Euphoresia maculata

Scientific classification
- Kingdom: Animalia
- Phylum: Arthropoda
- Clade: Pancrustacea
- Class: Insecta
- Order: Coleoptera
- Suborder: Polyphaga
- Infraorder: Scarabaeiformia
- Family: Scarabaeidae
- Genus: Euphoresia
- Species: E. maculata
- Binomial name: Euphoresia maculata Moser, 1914

= Euphoresia maculata =

- Genus: Euphoresia
- Species: maculata
- Authority: Moser, 1914

Species of beetle

Euphoresia maculata is a species of beetle of the family Scarabaeidae. It is found in the Democratic Republic of the Congo.

== Description ==
Adults reach a length of about 9 mm. They are similar to Euphoresia bequaerti, but differs in the shape of the scales and the absence of some larger scales on the elytra. The clypeus is coppery, shiny, weakly wrinkled, and sparsely punctate.

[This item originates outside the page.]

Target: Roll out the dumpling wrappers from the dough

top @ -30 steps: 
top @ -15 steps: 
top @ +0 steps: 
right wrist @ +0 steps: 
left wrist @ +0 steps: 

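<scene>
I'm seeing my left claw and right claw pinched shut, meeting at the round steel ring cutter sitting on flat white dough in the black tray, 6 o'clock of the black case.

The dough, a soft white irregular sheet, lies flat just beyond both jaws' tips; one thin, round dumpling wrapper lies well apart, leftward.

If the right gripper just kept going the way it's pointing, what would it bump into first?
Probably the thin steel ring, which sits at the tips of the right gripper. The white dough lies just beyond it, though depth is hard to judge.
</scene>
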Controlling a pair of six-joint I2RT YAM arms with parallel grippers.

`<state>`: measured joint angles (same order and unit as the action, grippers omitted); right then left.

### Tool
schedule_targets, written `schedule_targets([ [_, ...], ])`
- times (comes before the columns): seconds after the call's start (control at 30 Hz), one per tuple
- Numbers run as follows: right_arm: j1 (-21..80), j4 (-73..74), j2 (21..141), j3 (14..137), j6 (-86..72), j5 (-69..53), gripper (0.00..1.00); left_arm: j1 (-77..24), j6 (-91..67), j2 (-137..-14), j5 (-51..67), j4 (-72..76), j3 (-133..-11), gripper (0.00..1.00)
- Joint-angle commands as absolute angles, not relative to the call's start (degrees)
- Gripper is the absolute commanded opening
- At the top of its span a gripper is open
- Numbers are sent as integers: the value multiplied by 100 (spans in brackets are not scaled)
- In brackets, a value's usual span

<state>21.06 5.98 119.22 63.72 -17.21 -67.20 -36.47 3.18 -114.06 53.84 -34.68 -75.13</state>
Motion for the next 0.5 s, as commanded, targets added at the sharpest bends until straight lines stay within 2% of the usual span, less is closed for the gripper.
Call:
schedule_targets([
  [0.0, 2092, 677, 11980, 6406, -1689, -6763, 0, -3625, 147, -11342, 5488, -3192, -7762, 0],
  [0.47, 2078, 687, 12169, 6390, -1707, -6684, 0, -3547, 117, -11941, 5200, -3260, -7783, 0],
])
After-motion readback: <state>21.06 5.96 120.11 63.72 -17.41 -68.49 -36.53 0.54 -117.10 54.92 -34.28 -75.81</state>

The punctures are bristled with erect hairs on the anterior part of the clypeus, while they are scale-like on the posterior part. The frons is dull, olive-green, widely covered in the middle with oval scales, while a ring of such scales is present next to the eyes. The pronotum is olive-green, but more or less reddish-brown at the sides. It is moderately densely and unevenly covered with narrow, oval scales. In the posterior part, there is a narrow, scaleless median longitudinal band. The scutellum bears a weak, scale-free median longitudinal keel. The elytra are reddish-brown and the oblong, oval scales are moderately dense and irregularly spaced. The interstices between the longitudinal lines are barely convex and bear olive-green, with scaleless spots on the alternating spaces. The pygidium is reddish-brown with a dark central longitudinal band.